– Ты Маша? – проорал он мне. – Из лагеря «Родные просторы»?
– Да, – ответила я, как могла.
Он снял фуражку. Огромной пятерней вытер пот:
– Ну, давай, вылазь! Я за тобой второй час по ухабам прыгаю.
– Я не могу! Я плавать не умею. – Этот дядя Степа внушал мне ужас бо́льший, чем все вожатые и директор лагеря вместе взятые.
– Твою мать! – Он зашвырнул фуражку на сиденье и стал, едва складываясь через свое огромное брюхо, закатывать штанины.
Скрутившись калачиком на дне лодки, я молча ожидала расправы.
– Че тут уметь, че тут уметь… как в бега ударяться, так они умеют. А как из реки выбраться – так Петрович должен лазать, – бурчало брюхо, балансируя на утопленном в реку стволе.
Добравшись до лодки, он одной ручищей уперся в борт, а другой выхватил меня за шкирку и, так же балансируя, поволок к берегу. Я зажмурилась.
– Не ерзай, егоза… Я купаться не планировал…
На берегу он просто разжал ручищу. Я плюхнулась на траву, а он, дойдя до машины, снова поставил ногу на подножку и стал так же методично раскатывать штанины. Затем напялил фуражку и рявкнул:
– Че смотришь? В машину залазь!
Я бочком подалась к другой дверце.
– Куда, дура! Ту дверцу заклинило. Через эту залазь!
Он закинул меня на сиденье через руль, как волейбольный мяч, сам плюхнулся рядом так, что видавший виды «уазик» охнул и просел, затем оглушительно хлопнул дверцей.
Дверца отскочила.
– Мать твою, – опять беззлобно выругался милиционер. – И эту заклинило.

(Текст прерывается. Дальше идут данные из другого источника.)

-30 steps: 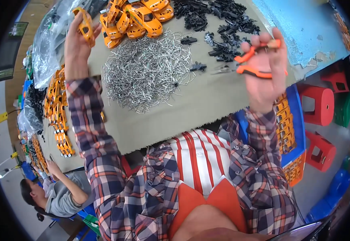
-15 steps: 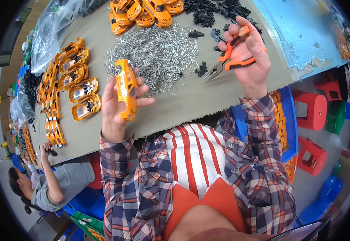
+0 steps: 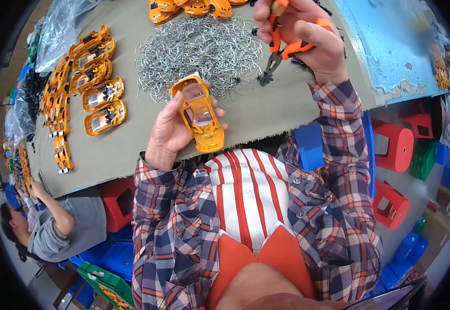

Он перегнулся через спинку, достал откуда-то веревочку, притянул дверцу к сиденью и завел мотор.
– Протокол поедем составлять.
Минут через пятнадцать, поднимая тучи пыли и отчаянно сигналя курам, мы влетели в какую-то деревню. «Уазик» лихо тормознул у одноэтажного кирпичного строеньица, на котором, впрочем, чин-чинарем на государственной табличке было написано «отделение милиции» какого-то – не помню какого! – района.
В комнатушке было прохладно. Я забилась в угол клеенчатого диванчика. Дядя Степа, швырнув фуражку на стол и снова огромной ручищей отирая пот, рухнул на колченогий стул, который тоскливо заныл под ним.
Повисла пауза.
– Есть хочешь небось?
Я кивнула.
Он полез в обшарпанный холодильник. Достал что-то завернутое в фольгу.
– На!
В фольге красовалась внушительная куриная нога, обложенная жареной картошкой. И только я вцепилась зубами в эту ногу, как милиционер, двигая к себе чистый лист бумаги, сопя и отдуваясь, сказал:
– Жена жарила. Свежая. Вчера зарубил.
Я подавилась и вежливо выела всю картошку.
Мы записали, как меня зовут, кто мои родители, из какого я отряда, в какое время меня достали из лодки, как я туда попала и зачем сбежала из лагеря (естественно, я не сказала правды!). Затем меня загрузили обратно в «уазик», предварительно напоив восхитительным холодным вишневым морсом, и, штурмуя барханы и терриконы проселочных дорог, мы помчались в лагерь.